__EXERCISE REQUIREMENTS__: Will you output all of the data below exactly, omitting the images?
#### DATASET EXTRACT ####
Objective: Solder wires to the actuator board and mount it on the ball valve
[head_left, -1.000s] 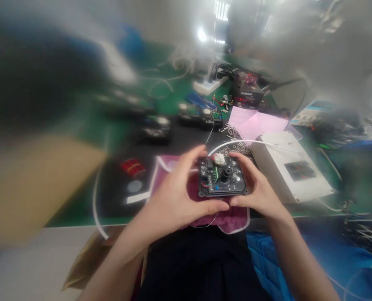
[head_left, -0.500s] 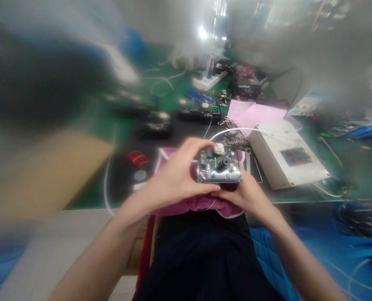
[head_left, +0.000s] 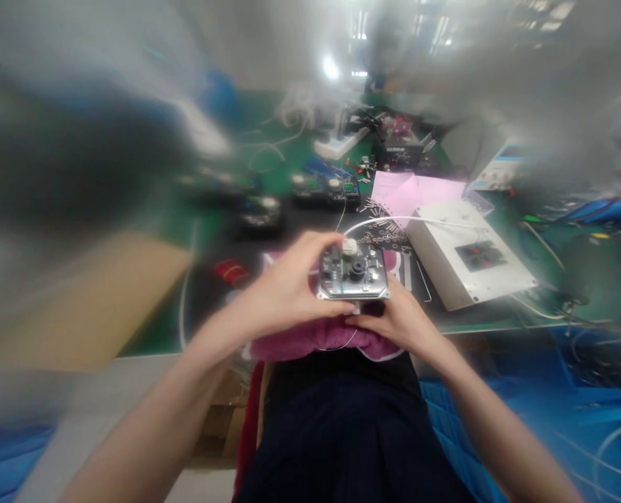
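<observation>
Circuit-board unit [head_left: 339, 274], held above a pink cloth [head_left: 336, 337] near the table's front edge, its black lens [head_left: 358, 268] and white component [head_left: 349, 247] facing you. Your left hand [head_left: 289, 283] is closed on its left side, thumb along the front edge. Your right hand [head_left: 402, 314] is at its lower right corner, thumb just below; its other fingers are partly hidden, so how firmly it grips cannot be told. Beyond lie loose screws [head_left: 391, 227] and 2 similar units, 1 of them with a green part [head_left: 350, 188]. Right: a pale box [head_left: 467, 255]. Farther back, a black box [head_left: 400, 155] bears pale lettering, too small to read.
</observation>
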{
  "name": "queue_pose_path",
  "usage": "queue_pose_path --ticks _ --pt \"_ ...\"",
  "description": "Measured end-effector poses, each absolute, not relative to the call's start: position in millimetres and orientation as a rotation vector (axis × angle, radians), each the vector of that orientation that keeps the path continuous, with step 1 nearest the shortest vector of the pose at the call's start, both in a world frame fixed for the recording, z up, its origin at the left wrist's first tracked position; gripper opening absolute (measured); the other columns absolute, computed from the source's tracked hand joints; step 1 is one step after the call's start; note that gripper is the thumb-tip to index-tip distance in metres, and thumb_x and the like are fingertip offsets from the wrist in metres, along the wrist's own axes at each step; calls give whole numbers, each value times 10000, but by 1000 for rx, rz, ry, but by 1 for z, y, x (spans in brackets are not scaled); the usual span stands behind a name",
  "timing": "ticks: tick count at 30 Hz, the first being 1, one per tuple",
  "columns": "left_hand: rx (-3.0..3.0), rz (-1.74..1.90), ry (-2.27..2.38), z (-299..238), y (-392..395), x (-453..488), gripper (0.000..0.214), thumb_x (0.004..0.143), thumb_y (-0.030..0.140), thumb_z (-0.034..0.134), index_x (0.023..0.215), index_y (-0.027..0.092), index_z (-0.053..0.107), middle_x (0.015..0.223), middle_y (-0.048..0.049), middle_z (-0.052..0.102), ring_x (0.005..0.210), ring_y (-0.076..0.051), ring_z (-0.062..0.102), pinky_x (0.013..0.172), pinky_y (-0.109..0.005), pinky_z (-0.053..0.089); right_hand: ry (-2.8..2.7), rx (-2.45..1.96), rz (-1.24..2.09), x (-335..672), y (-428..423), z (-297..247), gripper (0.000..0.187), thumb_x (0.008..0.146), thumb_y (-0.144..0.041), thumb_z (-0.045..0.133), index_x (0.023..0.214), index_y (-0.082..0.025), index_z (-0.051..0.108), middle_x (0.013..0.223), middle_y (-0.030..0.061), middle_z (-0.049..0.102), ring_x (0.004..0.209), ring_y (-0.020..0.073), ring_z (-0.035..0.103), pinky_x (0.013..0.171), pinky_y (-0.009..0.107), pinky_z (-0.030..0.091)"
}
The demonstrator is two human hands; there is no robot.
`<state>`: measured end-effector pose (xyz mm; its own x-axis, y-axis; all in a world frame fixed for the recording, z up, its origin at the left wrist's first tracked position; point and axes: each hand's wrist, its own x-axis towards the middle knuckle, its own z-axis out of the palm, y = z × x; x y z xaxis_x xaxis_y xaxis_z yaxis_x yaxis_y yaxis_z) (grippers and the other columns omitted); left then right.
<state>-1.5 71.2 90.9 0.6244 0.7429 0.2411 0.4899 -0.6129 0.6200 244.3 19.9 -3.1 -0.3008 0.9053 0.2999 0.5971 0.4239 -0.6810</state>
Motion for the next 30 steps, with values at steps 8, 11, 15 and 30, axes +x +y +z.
queue_pose_path --ticks 8,11,15,30 --pt "2487 510 880 109 86 10 1056 783 497 897 1632 248 321 1531 -127 575 1397 -338 603 1205 -458 490 -1949 -1385 585 238 16 -1 807 772 -474 940 1416 -187 549 1370 160 667 1238 350 659 1023 508 574" --pt "2494 473 892 106 90 15 1024 785 460 888 1625 249 342 1582 -121 548 1426 -339 591 1228 -457 478 -1914 -1419 584 237 13 1 876 767 -485 940 1459 -192 491 1350 154 664 1201 352 666 979 506 586" --pt "2555 546 849 95 86 14 1075 789 395 898 1652 223 281 1662 -144 453 1532 -333 477 1300 -471 408 -1960 -1367 584 239 13 2 701 812 -414 916 1383 -211 565 1319 118 675 1222 328 646 1012 480 566" --pt "2238 559 1180 90 59 6 1176 714 576 919 1647 332 247 1510 -80 668 1323 -323 708 1093 -436 603 -1889 -1327 796 249 -16 27 516 869 -559 843 1224 -246 637 1187 55 698 1050 248 668 899 393 559"
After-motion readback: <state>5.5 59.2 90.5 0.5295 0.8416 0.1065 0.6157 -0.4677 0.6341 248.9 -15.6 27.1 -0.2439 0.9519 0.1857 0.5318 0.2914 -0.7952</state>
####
__TASK OUTPUT__:
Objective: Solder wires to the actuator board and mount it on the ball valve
[head_left, -1.000s] 
[head_left, -0.500s] 
[head_left, +0.000s] 
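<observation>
Circuit-board unit [head_left: 339, 274], held above a pink cloth [head_left: 336, 337] near the table's front edge, its black lens [head_left: 358, 268] and white component [head_left: 349, 247] facing you. Your left hand [head_left: 289, 283] is closed on its left side, thumb along the front edge. Your right hand [head_left: 402, 314] is at its lower right corner, thumb just below; its other fingers are partly hidden, so how firmly it grips cannot be told. Beyond lie loose screws [head_left: 391, 227] and 2 similar units, 1 of them with a green part [head_left: 350, 188]. Right: a pale box [head_left: 467, 255]. Farther back, a black box [head_left: 400, 155] bears pale lettering, too small to read.
</observation>
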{
  "name": "queue_pose_path",
  "usage": "queue_pose_path --ticks _ --pt \"_ ...\"",
  "description": "Measured end-effector poses, each absolute, not relative to the call's start: position in millimetres and orientation as a rotation vector (axis × angle, radians), each the vector of that orientation that keeps the path continuous, with step 1 nearest the shortest vector of the pose at the call's start, both in a world frame fixed for the recording, z up, its origin at the left wrist's first tracked position; gripper opening absolute (measured); the other columns absolute, computed from the source's tracked hand joints; step 1 is one step after the call's start; note that gripper is the thumb-tip to index-tip distance in metres, and thumb_x and the like are fingertip offsets from the wrist in metres, along the wrist's own axes at each step; calls give whole numbers, each value times 10000, but by 1000 for rx, rz, ry, but by 1 for z, y, x (spans in brackets are not scaled); the usual span stands behind a name",
  "timing": "ticks: tick count at 30 Hz, the first being 1, one per tuple",
  "columns": "left_hand: rx (-3.0..3.0), rz (-1.74..1.90), ry (-2.27..2.38), z (-299..238), y (-392..395), x (-453..488), gripper (0.000..0.214), thumb_x (0.004..0.143), thumb_y (-0.030..0.140), thumb_z (-0.034..0.134), index_x (0.023..0.215), index_y (-0.027..0.092), index_z (-0.053..0.107), middle_x (0.015..0.223), middle_y (-0.048..0.049), middle_z (-0.052..0.102), ring_x (0.005..0.210), ring_y (-0.076..0.051), ring_z (-0.062..0.102), pinky_x (0.013..0.172), pinky_y (-0.109..0.005), pinky_z (-0.053..0.089); right_hand: ry (-2.8..2.7), rx (-2.45..1.96), rz (-1.24..2.09), x (-335..672), y (-428..423), z (-297..247), gripper (0.000..0.187), thumb_x (0.008..0.146), thumb_y (-0.144..0.041), thumb_z (-0.045..0.133), index_x (0.023..0.214), index_y (-0.082..0.025), index_z (-0.051..0.108), middle_x (0.013..0.223), middle_y (-0.030..0.061), middle_z (-0.049..0.102), ring_x (0.004..0.209), ring_y (-0.020..0.073), ring_z (-0.035..0.103), pinky_x (0.013..0.171), pinky_y (-0.009..0.107), pinky_z (-0.030..0.091)"
}
The demonstrator is two human hands; there is no robot.
`<state>`: measured end-effector pose (xyz mm; its own x-axis, y-axis; all in a world frame fixed for the recording, z up, its origin at the left wrist's first tracked position; point and axes: each hand's wrist, its own x-axis towards the middle knuckle, its own z-axis out of the palm, y = z × x; x y z xaxis_x xaxis_y xaxis_z yaxis_x yaxis_y yaxis_z) (grippers and the other columns omitted); left then right.
<state>-1.5 71.2 90.9 0.6244 0.7429 0.2411 0.4899 -0.6129 0.6200 244.3 19.9 -3.1 -0.3008 0.9053 0.2999 0.5971 0.4239 -0.6810</state>
Motion for the next 30 steps, with values at steps 8, 11, 15 and 30, axes +x +y +z.
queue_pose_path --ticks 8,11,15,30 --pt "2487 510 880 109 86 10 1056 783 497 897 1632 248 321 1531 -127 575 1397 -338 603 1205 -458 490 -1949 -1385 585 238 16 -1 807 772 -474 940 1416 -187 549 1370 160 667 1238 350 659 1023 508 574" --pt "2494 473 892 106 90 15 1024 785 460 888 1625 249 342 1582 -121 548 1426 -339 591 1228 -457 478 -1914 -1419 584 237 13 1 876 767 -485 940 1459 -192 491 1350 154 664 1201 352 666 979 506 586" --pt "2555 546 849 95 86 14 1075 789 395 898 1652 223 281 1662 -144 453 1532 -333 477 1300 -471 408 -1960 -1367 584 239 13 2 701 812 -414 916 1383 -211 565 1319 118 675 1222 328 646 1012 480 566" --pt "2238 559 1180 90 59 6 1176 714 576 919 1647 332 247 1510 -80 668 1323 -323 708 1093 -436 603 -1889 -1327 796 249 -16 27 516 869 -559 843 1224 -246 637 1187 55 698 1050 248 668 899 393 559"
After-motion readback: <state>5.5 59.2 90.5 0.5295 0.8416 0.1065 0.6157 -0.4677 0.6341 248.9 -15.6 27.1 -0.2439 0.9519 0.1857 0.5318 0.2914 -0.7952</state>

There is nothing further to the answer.